The bravery of soldiers like Ilchak and Roma groups helping Ukrainian refugees are chipping away at ingrained prejudices about the minority, say Roma in Uzhhorod.
"At the front it doesn't matter if you are Roma or not, we considered each other brothers," said the father-of-four.
"Many wondered whether Roma who can't read or write can fight for the army -- they were all surprised that Gypsies are fighting," said Ilchak, a tank mechanic with the 128th Transcarpathian Brigade.
"I told them -- if I am Ukrainian, I have to fight for Ukraine," he said outside his house in a potholed street where several passing cars carried military membership signs on their windscreens.
"They said the Roma don't serve, but they are wrong! In times of need we can be counted on!" shouted his father-in-law Janos Tokar, 58.
- 'Amazing' help -
Roma groups in Uzhhorod -- the largest city in Transcarpathia, Ukraine's westernmost region and home to its biggest concentration of Roma -- detect a shift in attitudes to them due to the war.
"A lot of people have begun saying on social media things like, 'Oh Roma people helped Ukrainians, this is amazing,'" said Anzhelika Bielova, head of the Voice of Romni group.
Its mission is to help young Roma women gain skills and stable jobs, but since the invasion it has also been organising aid for non-Roma refugees.
Groups like Bielova's estimate that there are 400,000 Roma scattered across Ukraine.
Already facing entrenched poverty, discrimination and segregation, the war brought new trauma with an estimated 170,000 Roma fleeing from Ukraine's east and south.
The flow of often undocumented Roma refugees was accompanied by reports of discrimination at border crossings into neighbouring countries and in humanitarian aid queues.
"Our organisation has helped the Ukrainian people a lot," Bielova told AFP in her office, as a queue of both Roma and non-Roma people waited outside for help.
"A lot of our team are internally displaced persons (IDPs), we know how hard it is to live in a new place," said Bielova, 27, a refugee from Zaporizhzhia herself.
- Changing minds -
In Radvanka where many makeshift houses have corrugated metal roofs and noisy goods trains thunder close by, Eleonora Kulchar runs a refugee shelter that is open to all regardless of background.
The 54-year-old initially launched the facility in March to help her "own people", who she saw not getting help at Uzhhorod train station as they fled, before receiving all comers.

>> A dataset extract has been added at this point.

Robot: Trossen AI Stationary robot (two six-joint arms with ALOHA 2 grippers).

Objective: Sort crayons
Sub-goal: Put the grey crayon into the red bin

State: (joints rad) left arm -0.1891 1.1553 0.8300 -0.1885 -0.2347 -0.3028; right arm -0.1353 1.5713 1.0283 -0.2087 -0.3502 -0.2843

"Those who have seen Roma defending Ukraine or helping Ukrainian refugees are changing their minds about us," said Kulchar, the head of a Roma education organisation called Blago.
Almost half the shelter's 70 residents are non-Roma families from Mariupol, Berdyansk, and Kherson.
Upstairs a family from Kherson told AFP they were taken in in November after failing to find a room in Uzhhorod where most hotels are fully occupied by IDPs.
"We were a bit afraid, as before we had no contact with Roma people, but then we saw that everything is ok," said Veronika Komarnitskaya, 37.
"They are just like us," said her mother Lyudmyla Chukhran, 62.
In the yard, Komarnitskaya's 10-year-old son Nikita played football with Roma children, and has even picked up a little of the Romani language.
"The war has brought us closer together, before I would never have believed that could happen," she said while bouncing a Roma child on her knee in the shelter's common room.
Still, Bielova sounded a cautious note about how long the rapprochement will last.
"After we win the war there is much work to do. We have to educate Ukrainians about human rights and dignity if we want to join the European Union," she said.